# The task
In the data below, count how many lines contain "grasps" and give that number by itself.

[Saved data entries]
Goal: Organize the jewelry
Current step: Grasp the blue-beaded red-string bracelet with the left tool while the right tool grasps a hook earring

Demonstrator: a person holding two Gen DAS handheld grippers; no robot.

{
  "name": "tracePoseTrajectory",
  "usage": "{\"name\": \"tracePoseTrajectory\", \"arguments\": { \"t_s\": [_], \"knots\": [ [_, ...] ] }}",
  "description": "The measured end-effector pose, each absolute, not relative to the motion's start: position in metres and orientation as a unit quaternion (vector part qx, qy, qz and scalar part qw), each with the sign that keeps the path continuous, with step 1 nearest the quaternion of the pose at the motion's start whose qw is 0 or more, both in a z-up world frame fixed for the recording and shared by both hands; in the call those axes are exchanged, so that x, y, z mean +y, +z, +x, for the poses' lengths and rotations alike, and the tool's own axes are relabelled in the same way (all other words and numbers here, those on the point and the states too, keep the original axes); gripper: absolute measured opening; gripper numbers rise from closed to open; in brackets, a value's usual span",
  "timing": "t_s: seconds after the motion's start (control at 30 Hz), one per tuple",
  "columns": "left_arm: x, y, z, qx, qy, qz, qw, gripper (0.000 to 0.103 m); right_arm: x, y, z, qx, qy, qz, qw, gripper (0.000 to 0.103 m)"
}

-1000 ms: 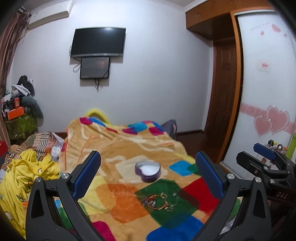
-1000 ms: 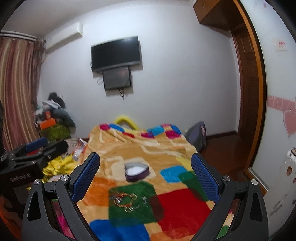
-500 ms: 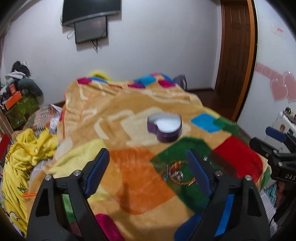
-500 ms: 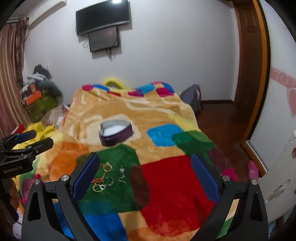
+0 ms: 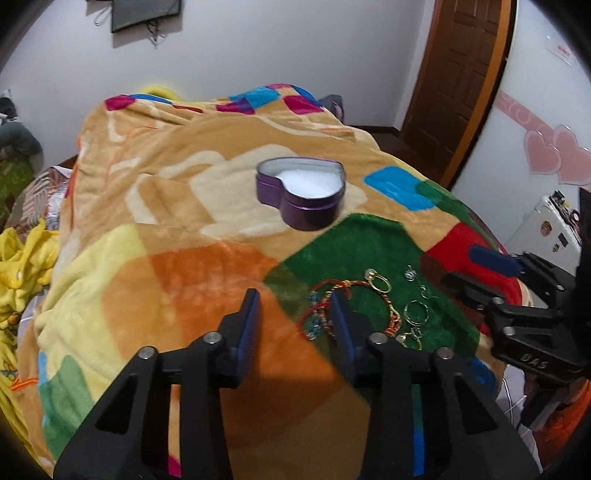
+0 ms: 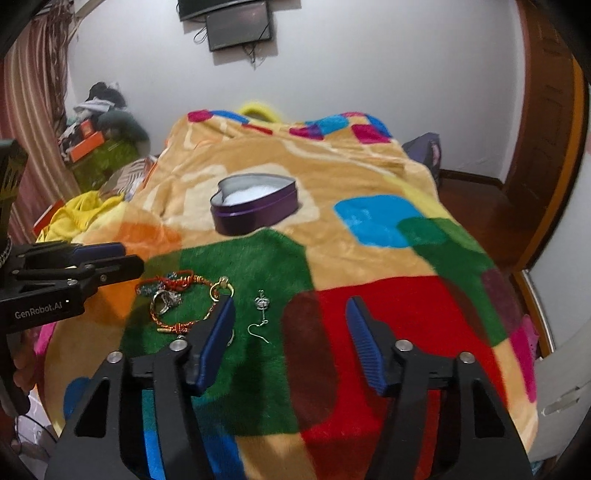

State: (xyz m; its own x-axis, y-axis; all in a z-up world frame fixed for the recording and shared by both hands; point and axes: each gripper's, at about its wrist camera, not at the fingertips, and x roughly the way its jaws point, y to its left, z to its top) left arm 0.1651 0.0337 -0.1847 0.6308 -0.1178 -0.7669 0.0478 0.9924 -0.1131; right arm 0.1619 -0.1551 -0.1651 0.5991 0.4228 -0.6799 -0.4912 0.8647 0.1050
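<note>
A purple heart-shaped tin (image 5: 301, 192) with white lining stands open on the patchwork blanket (image 5: 177, 266); it also shows in the right wrist view (image 6: 255, 208). Jewelry lies on the green patch: a red-orange braided bracelet (image 5: 354, 295), gold rings (image 5: 378, 282) and silver earrings (image 5: 419, 291). In the right wrist view I see the bracelet (image 6: 177, 286), a gold ring (image 6: 221, 290) and a silver hook earring (image 6: 261, 314). My left gripper (image 5: 293, 317) is partly open, empty, just above the bracelet's left side. My right gripper (image 6: 290, 328) is open, empty, over the green and red patches beside the earring.
The bed fills the middle. Yellow clothes (image 5: 18, 269) and clutter lie at the left. A wooden door (image 5: 461, 85) and a white cabinet (image 5: 546, 229) stand at the right. A wall screen (image 6: 238, 24) hangs behind.
Both grippers tilted down and moved closer to the jewelry. The left jaws narrowed markedly; the right jaws also narrowed. The tin and jewelry have not moved.
</note>
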Motion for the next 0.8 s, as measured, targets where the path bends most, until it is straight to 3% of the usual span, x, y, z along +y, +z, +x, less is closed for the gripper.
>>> {"name": "tracePoseTrajectory", "arguments": {
  "t_s": [0.17, 0.47, 0.8],
  "knots": [
    [0.027, -0.192, 0.172, 0.437, -0.067, -0.038, 0.896, 0.028, -0.148, -0.174, 0.17, 0.383, 0.276, -0.048, 0.88, 0.043],
    [0.029, -0.205, 0.179, 0.452, -0.079, -0.05, 0.887, 0.027, -0.139, -0.184, 0.181, 0.399, 0.299, -0.049, 0.865, 0.029],
    [0.037, -0.207, 0.179, 0.454, -0.08, -0.073, 0.885, 0.004, -0.128, -0.188, 0.185, 0.404, 0.315, -0.062, 0.857, 0.01]
  ]
}}
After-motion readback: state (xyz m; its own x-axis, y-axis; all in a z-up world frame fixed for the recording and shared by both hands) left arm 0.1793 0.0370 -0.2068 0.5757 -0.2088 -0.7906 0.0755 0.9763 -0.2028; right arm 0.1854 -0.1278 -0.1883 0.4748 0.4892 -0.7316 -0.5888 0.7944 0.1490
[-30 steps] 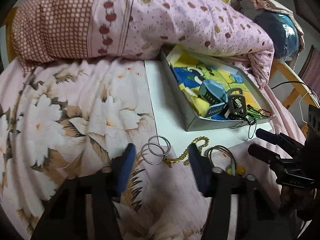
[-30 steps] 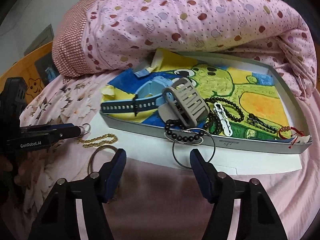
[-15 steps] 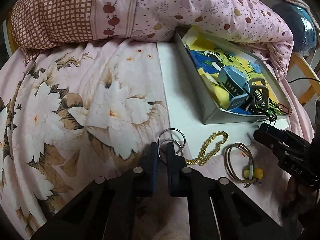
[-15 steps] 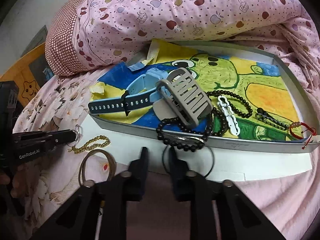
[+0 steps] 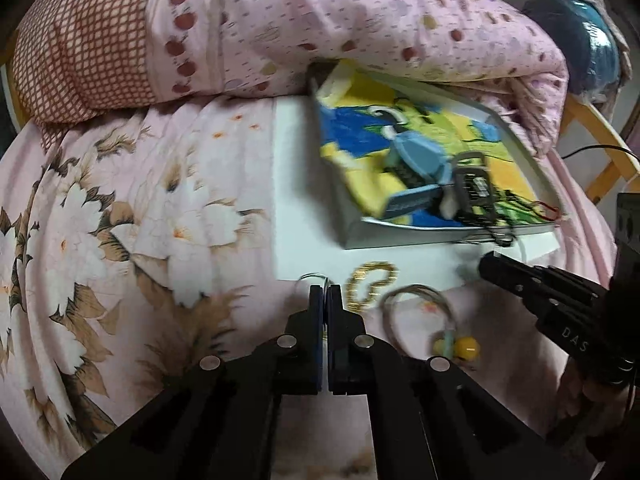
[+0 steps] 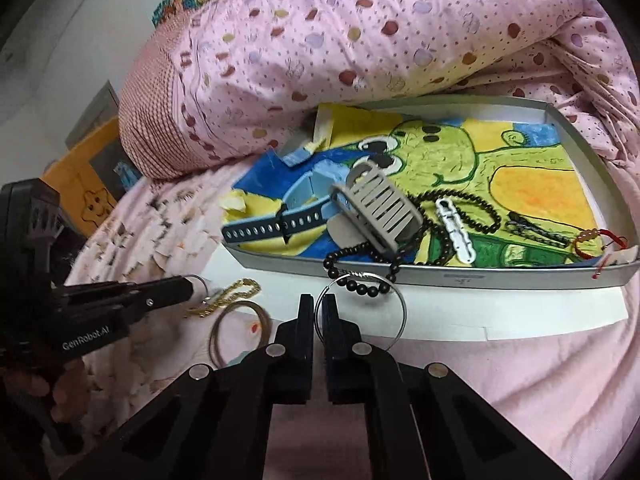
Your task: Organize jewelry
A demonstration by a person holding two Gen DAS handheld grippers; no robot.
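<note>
Gripping: left gripper (image 5: 325,292) clenched on thin silver wire ring (image 6: 199,283), at white board's (image 5: 300,200) near edge
Right gripper (image 6: 317,308): clenched on large silver wire hoop (image 6: 402,316), below grey tray (image 6: 520,278)
Loose: knobbly gold chain (image 5: 370,280), on board
Bed: pink floral sheet (image 5: 120,220)

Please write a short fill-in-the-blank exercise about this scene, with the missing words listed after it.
1. The right gripper is shut on a large ____ ring.
2. The gold chain lies ____ the tray.
3. The black beads hang over the tray's ____ edge.
4. The left gripper is ____.

Missing words: silver; outside; front; shut
</note>
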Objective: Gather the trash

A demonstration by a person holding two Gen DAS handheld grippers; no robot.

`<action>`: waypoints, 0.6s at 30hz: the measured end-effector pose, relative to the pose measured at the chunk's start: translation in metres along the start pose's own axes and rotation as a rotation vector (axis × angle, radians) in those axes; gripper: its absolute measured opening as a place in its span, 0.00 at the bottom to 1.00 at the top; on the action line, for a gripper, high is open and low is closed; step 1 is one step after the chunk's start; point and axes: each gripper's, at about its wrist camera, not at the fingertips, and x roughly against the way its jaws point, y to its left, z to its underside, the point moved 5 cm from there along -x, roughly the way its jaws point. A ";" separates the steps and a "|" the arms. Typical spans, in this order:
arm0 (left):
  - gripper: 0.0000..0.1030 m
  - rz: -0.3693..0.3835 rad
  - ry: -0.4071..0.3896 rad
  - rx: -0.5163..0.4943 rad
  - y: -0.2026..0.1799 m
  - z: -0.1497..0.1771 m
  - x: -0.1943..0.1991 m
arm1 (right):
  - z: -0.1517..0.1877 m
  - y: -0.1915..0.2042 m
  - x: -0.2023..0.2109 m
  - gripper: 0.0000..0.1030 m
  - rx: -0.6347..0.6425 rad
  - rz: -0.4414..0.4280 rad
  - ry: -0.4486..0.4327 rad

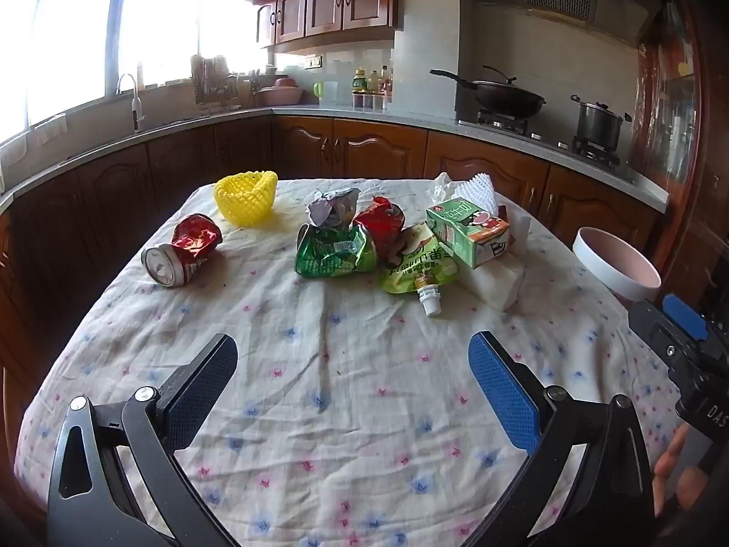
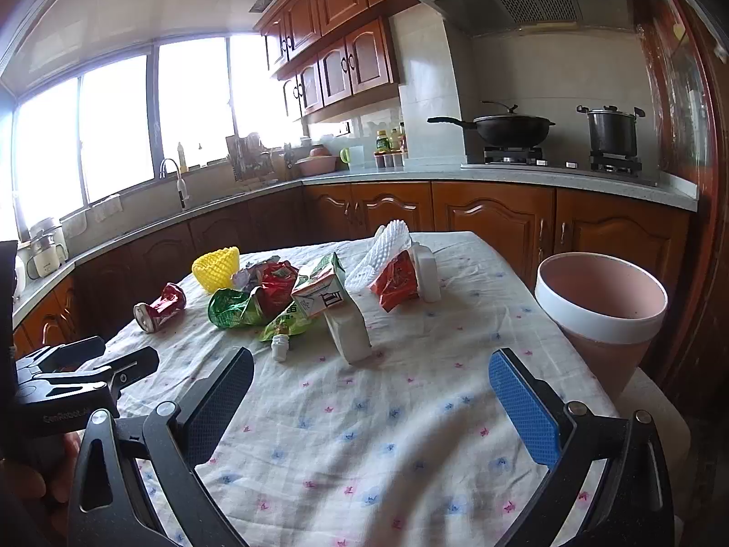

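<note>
A: Going left to right, what lay on the table?

B: A crushed red can on its side, well apart from the rest. Then a yellow foam net, then the heap: crumpled foil, a green wrapper, a red wrapper, a green pouch with a white spout, a carton leaning on a white block, and white netting behind. The bin stood off the table's right edge.

A: And the grippers?

B: The left gripper was spread wide with nothing between its pads, hovering over bare cloth short of the trash. The right gripper was the same, the bin just beside it.

A: How would the pieces handle?

B: All light, I'd judge. The can looked stiff enough to pinch across its dented middle. The wrappers seemed slick and soft; best gripped at a raised fold. The pouch would flop, so its spout looked the surest hold.
</note>
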 end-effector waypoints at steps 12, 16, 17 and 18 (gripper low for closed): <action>1.00 0.005 0.003 -0.006 -0.003 0.002 -0.006 | 0.000 -0.002 0.000 1.00 -0.017 -0.010 -0.001; 1.00 0.010 0.002 -0.005 -0.005 0.003 -0.008 | -0.001 -0.005 -0.001 1.00 -0.022 -0.012 0.000; 1.00 0.011 0.004 -0.005 -0.005 0.003 -0.009 | 0.000 -0.005 -0.001 1.00 -0.022 -0.011 0.001; 1.00 0.011 0.007 -0.006 -0.005 0.003 -0.010 | 0.000 -0.005 -0.001 1.00 -0.023 -0.012 0.002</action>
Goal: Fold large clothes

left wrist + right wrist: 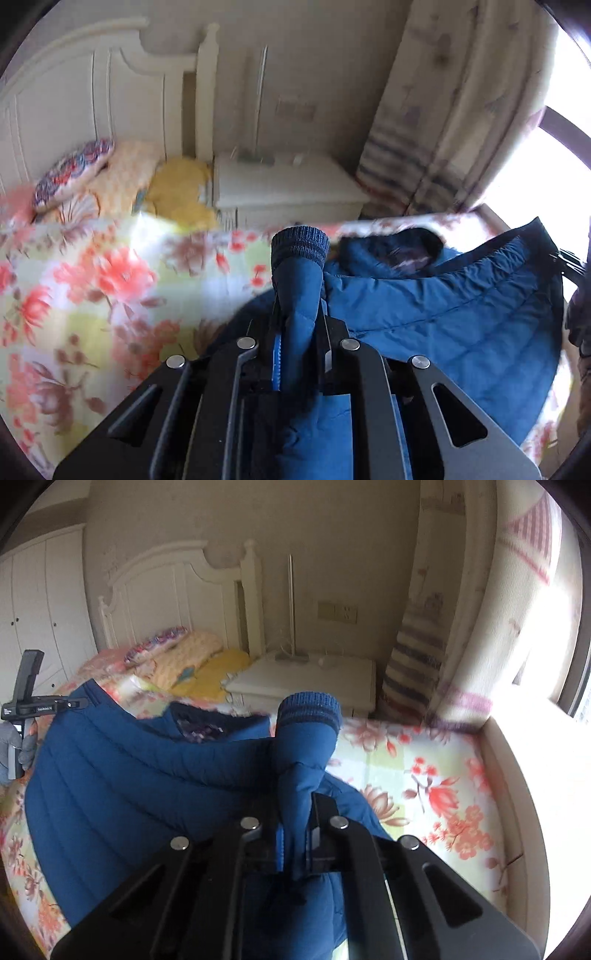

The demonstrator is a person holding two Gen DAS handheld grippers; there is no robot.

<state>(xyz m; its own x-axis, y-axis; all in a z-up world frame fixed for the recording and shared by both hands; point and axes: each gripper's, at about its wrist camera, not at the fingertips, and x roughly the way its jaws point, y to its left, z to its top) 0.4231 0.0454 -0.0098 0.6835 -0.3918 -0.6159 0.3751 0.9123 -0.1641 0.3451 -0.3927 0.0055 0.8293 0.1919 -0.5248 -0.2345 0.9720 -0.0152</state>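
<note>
Flowery sheets cover the bed point(74, 295) in the left wrist view, with pillows point(74, 177) far off by the white headboard point(74, 92) and a nightstand point(288, 184) past the edge. A blue jacket point(443, 295) lies on the bed to the right. The left gripper point(301, 332) has its jaws closed tight on one sleeve point(299, 280), just below the knit cuff point(300, 245), which sticks up past the fingers. I think it holds the sleeve there so it can be laid across the jacket.

Over in the right wrist view, the jacket point(129, 775) spreads to the left on the bed point(424, 775). The right gripper point(295, 812) is clamped on the other sleeve point(303, 760), again under its cuff point(308, 710). Both sleeves look lifted and ready to fold in. Far left, the other gripper shows beside the jacket.
</note>
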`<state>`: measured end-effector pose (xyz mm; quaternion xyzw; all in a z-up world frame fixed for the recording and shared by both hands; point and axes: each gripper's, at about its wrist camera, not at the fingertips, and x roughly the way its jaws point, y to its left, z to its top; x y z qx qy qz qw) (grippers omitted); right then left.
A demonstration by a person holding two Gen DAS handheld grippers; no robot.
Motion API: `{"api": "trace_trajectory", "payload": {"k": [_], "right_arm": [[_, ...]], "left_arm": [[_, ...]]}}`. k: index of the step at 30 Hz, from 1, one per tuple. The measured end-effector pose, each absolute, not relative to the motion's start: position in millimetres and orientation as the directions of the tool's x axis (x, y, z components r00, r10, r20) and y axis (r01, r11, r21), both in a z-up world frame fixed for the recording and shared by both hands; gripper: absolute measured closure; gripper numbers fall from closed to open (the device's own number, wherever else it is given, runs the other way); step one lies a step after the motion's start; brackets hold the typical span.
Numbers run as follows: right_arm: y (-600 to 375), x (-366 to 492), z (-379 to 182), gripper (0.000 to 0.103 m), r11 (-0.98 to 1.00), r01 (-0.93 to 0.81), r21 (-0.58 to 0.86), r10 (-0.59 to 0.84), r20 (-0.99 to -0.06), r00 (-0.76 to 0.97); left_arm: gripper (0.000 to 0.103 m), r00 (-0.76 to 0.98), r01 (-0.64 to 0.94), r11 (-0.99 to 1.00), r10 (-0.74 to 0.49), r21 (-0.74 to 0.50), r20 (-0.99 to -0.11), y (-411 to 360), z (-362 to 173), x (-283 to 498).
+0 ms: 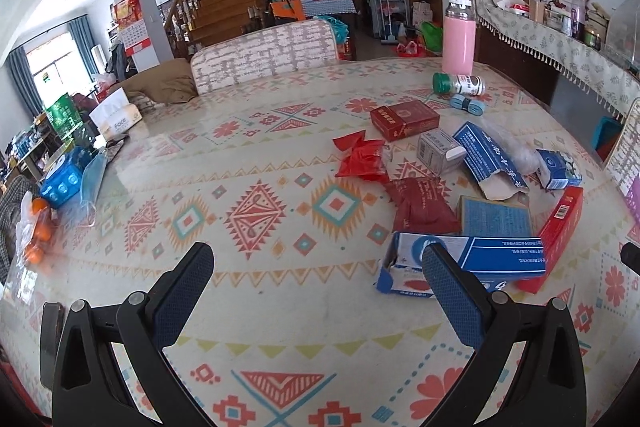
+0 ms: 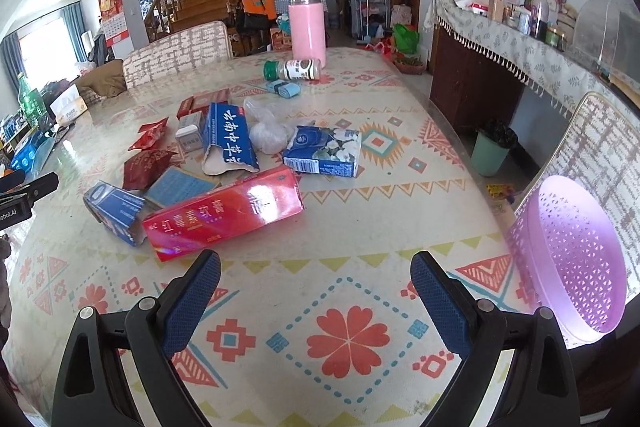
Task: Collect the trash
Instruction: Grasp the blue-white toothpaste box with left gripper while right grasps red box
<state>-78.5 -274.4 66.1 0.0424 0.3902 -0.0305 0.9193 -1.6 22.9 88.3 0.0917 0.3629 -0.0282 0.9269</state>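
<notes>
Trash lies in a heap on the patterned table (image 1: 280, 291) (image 2: 360, 219): a long red carton (image 2: 224, 215) (image 1: 560, 231), an open blue-and-white carton (image 1: 500, 253) (image 2: 116, 207), a torn blue box (image 2: 228, 139) (image 1: 488, 155), red wrappers (image 1: 362, 159) (image 2: 146, 163), a floral tissue pack (image 2: 324, 151) (image 1: 558, 169) and a clear plastic bag (image 2: 268, 131). My left gripper (image 1: 318, 263) is open, its right finger just in front of the blue-and-white carton. My right gripper (image 2: 316, 271) is open above bare cloth, just in front of the red carton. A purple perforated basket (image 2: 576, 259) sits at the table's right edge.
A pink bottle (image 1: 458, 41) (image 2: 307, 27) stands at the far side with a green-capped jar (image 1: 460, 84) (image 2: 292, 70) lying beside it. A tissue box (image 1: 116, 117), blue packs (image 1: 64, 175) and oranges (image 1: 40, 223) are at the left. A green bin (image 2: 490, 151) stands on the floor.
</notes>
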Motion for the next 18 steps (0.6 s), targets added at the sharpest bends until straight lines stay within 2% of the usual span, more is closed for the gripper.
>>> {"api": "trace_trajectory", "payload": {"k": [12, 14, 18], "right_arm": [[-280.5, -57.9, 54.7, 0.005, 0.994, 0.081, 0.078, 0.003, -0.738, 0.674], [-281.4, -55.9, 53.8, 0.005, 0.993, 0.079, 0.084, 0.008, -0.739, 0.674], [-283.0, -53.3, 52.1, 0.005, 0.993, 0.072, 0.098, 0.025, -0.741, 0.671]], "left_arm": [[0.0, 0.731, 0.172, 0.969, -0.006, 0.176, -0.683, 1.0, 87.9, 17.0], [0.0, 0.726, 0.211, 0.964, -0.043, 0.163, -0.687, -3.8, 89.0, 21.7], [0.0, 0.663, 0.37, 0.926, -0.206, 0.075, -0.72, -14.4, 88.7, 35.0]]}}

# Task result
2